> **EXERCISE**
Leave the images aside and copy out the whole listing, exact to the word.
[DATA SECTION Boundary: Start]
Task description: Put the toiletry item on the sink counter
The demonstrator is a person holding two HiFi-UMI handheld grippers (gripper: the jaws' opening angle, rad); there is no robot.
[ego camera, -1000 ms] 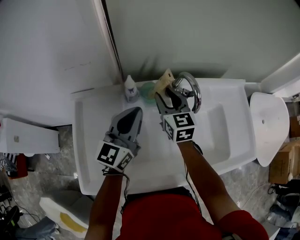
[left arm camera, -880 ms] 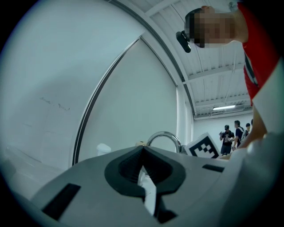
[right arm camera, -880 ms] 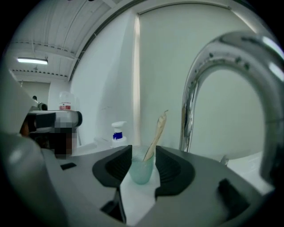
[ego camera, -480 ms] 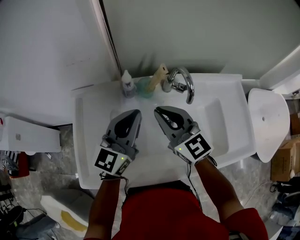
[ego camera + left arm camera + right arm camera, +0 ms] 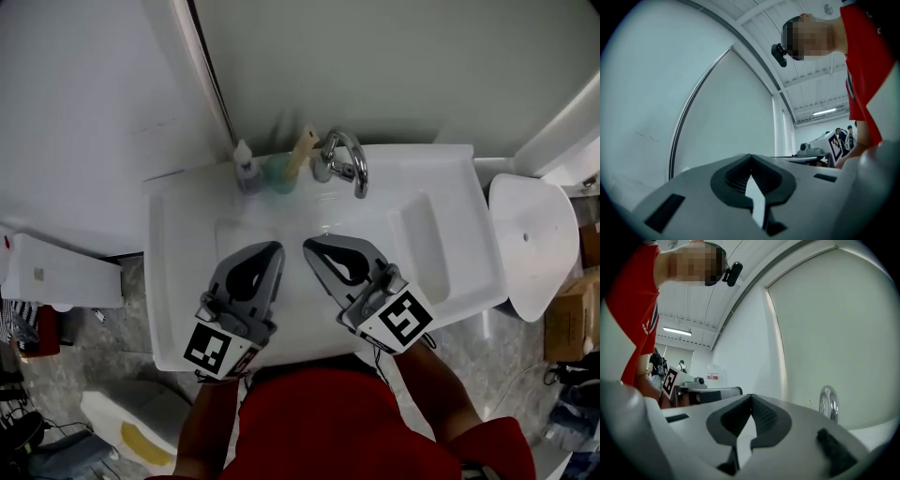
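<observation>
A beige toiletry item [image 5: 302,150] leans upright in what appears to be a teal cup [image 5: 278,175] at the back of the white tabletop [image 5: 178,262], between a small white bottle [image 5: 245,167] and the chrome faucet [image 5: 345,161]. Tucked against the wall, it seems unlikely to slide into the basin [image 5: 309,220]. The left gripper [image 5: 275,247] and right gripper [image 5: 307,246] hover side by side over the basin, well apart from the item. Both have their jaws pressed together on nothing, suggesting the placement is complete.
</observation>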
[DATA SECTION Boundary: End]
> **WRITTEN ANSWER**
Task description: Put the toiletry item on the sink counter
The demonstrator is a person holding two HiFi-UMI handheld grippers (gripper: the jaws' opening angle, rad); there is no robot.
[ego camera, -1000 ms] 
[left arm camera, -880 ms] 
[right arm camera, -880 ms] 
[ego camera, -480 ms] 
[ego camera + left arm camera + right arm camera, +0 ms] 
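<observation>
A beige toiletry item [image 5: 302,150] leans upright in what appears to be a teal cup [image 5: 278,175] at the back of the white tabletop [image 5: 178,262], between a small white bottle [image 5: 245,167] and the chrome faucet [image 5: 345,161]. Tucked against the wall, it seems unlikely to slide into the basin [image 5: 309,220]. The left gripper [image 5: 275,247] and right gripper [image 5: 307,246] hover side by side over the basin, well apart from the item. Both have their jaws pressed together on nothing, suggesting the placement is complete.
</observation>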

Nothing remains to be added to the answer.